Once again, Canon delivers a lens that nobody asked for. Unless this thing is so sharp it gives me paper cuts just by looking at it, my 24-105 f/4L shall stay in my bag.

Software & Accessories / Re: Best PC product for HDR
« on: May 29, 2012, 11:12:47 AM »

Download a free trial of Photomatix.

It is one of the most adjustable apps out there, and thus easy to overdo with. I have tried CS5/Nik, but they seem a bit too flat to me. Photomatic can do both flat and surreal versions well.

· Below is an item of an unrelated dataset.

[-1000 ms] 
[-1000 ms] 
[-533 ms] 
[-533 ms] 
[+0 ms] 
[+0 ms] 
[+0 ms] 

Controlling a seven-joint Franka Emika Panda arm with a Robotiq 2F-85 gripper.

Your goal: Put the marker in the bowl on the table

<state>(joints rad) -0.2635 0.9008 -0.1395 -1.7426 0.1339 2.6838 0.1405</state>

Photomatix would be my first choice. I, too, have used CS5 (without the Nik software, however), and I find it difficult to get exactly what I want. With Photomatix, it's easy to dial in the "Graduated ND filter on steroids" look that I like. Plus, as K said, you can do a lot more with it.

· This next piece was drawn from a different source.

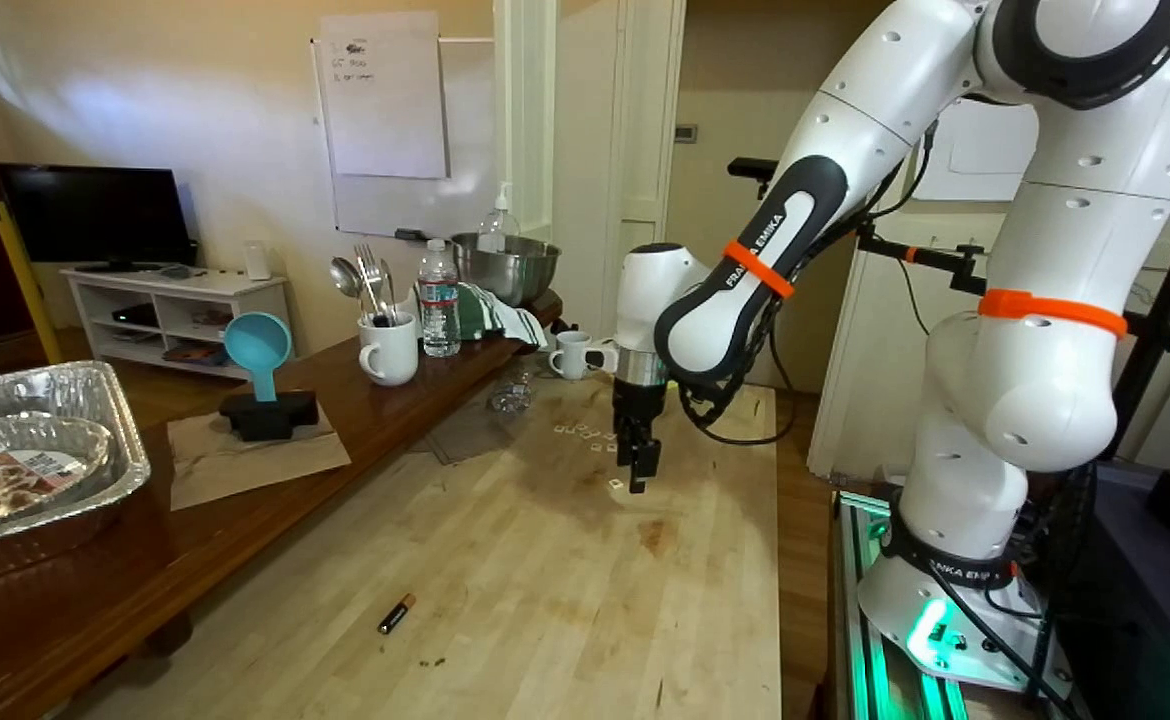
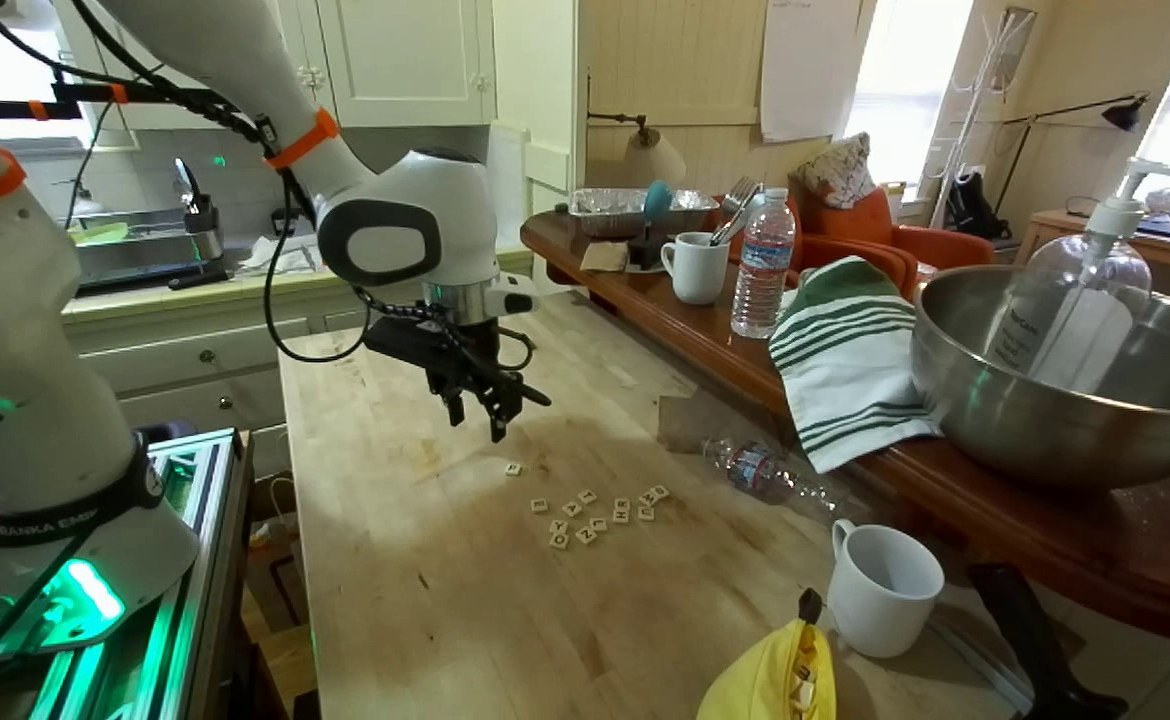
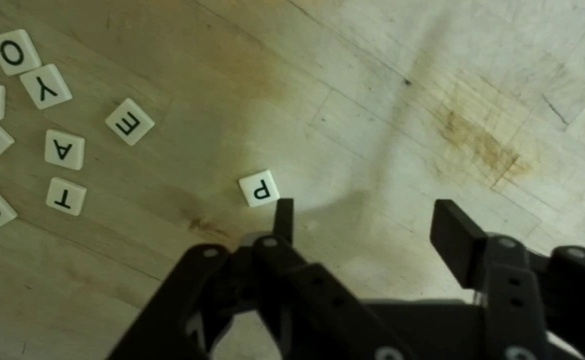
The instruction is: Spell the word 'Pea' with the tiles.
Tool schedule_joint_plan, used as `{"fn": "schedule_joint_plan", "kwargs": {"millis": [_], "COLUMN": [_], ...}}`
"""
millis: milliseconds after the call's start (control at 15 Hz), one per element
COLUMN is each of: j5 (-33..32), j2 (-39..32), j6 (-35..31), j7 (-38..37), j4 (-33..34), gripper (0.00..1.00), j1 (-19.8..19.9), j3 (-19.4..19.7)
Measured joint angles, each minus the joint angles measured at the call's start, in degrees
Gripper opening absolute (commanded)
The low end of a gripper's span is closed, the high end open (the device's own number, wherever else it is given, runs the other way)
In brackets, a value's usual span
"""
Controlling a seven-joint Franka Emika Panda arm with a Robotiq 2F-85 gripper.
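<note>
In an exterior view the windows [image 2: 912,75] are so bright that they look almost white, and in both exterior views the robot's base [image 1: 950,625] glows green. The wrist view is dimmer, with soft shadows on the table [image 3: 345,125] and the fingers [image 3: 456,242] nearly black.

Cream square tiles [image 3: 64,149] lie letter-up in a loose cluster, the P tile [image 3: 259,188] apart from them.
</note>
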State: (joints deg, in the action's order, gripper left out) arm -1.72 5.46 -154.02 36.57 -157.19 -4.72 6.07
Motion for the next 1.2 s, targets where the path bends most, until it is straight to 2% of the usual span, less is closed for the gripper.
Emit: {"fn": "schedule_joint_plan", "kwargs": {"millis": [267,400,1200], "j5": [-0.04,-0.4,-4.23], "j2": [-3.36,-4.76,-10.53], "j6": [-1.88,-2.79,-9.03], "j7": [0.06,0.06,-1.02], "j4": [1.23,1.93,4.39], "gripper": [0.11,0.01,0.0], "j1": [0.68,1.5,5.32], "j3": [-0.28,-0.48,-1.24]}}
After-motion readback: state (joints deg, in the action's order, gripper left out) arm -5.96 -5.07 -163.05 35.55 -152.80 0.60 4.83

Personally, I really enjoy how quick it is to work with.


Third Party Manufacturers / Re: I'm confused about Nikon...
« on: May 13, 2012, 10:30:48 AM »
SO d700 is a separate series from the d800? does that mean that will will see a d710 and d810? Cause if they just go and make a d900, then they run out of names again.

The D800 is the successor to the D700, so it's a continuation of the line.

However, there are rumors of a D600 now, to be a lower-end full-frame camera. So on it goes. :D

Third Party Manufacturers / Re: I'm confused about Nikon...
« on: May 12, 2012, 09:26:59 AM »

If not confusing, then at least inefficient and kinda odd.

It was easier around 2004/2005 or so. There was the D100, which was the crop-sensor camera. 

Then there was the D1 series, which continued on the F1/F2/F3/F4/F5 series of their pro-level bodies. The pro-level digital bodies were sometimes given sensor or feature upgrades mid-lifecycle, so they were given an X or H suffix (1Dx, 2Dh, etc.)

Then, they introduced the D70. Which was better than the D100. But later, they upgraded the D100 and continued its line into the D200/D300/D300s.

The D70 line continued to the D80 and D90. What's the next logical number? That's a problem.

On the lower end of things, Nikon started a lower-end camera below the D70 to compete with the digital Rebels. They started with a D50, added a lower D40, upped that with a D40X and then a D60. Where to go next? That's a problem.

So they seemingly pulled back and went with a new naming scheme: The low-end was renamed the D3000. Successors were the D3100 and now the D3200.

Above that, they went to the D5000, and now the D5100 with a rumored D5200 along the way.

The D70/80/90 also went to a four-digit naming convention with the current D7000.

The D100/200/300 is now the (outdated) 300s, which some people will say could go full-frame, others argue it will stay DX, but who knows at this point.

Then the full-frame below-"pro" body was announced with the D700, and now the D800 series.

And there's still the pro series. They just do a +1 with every new generation, and of course, sometimes a suffix.

So no, not confusing at all ... ;) The naming madness is due to the fact that digital camera tech is ever-evloving, and cameras need to be updated a wee bit more often than their film counterparts did.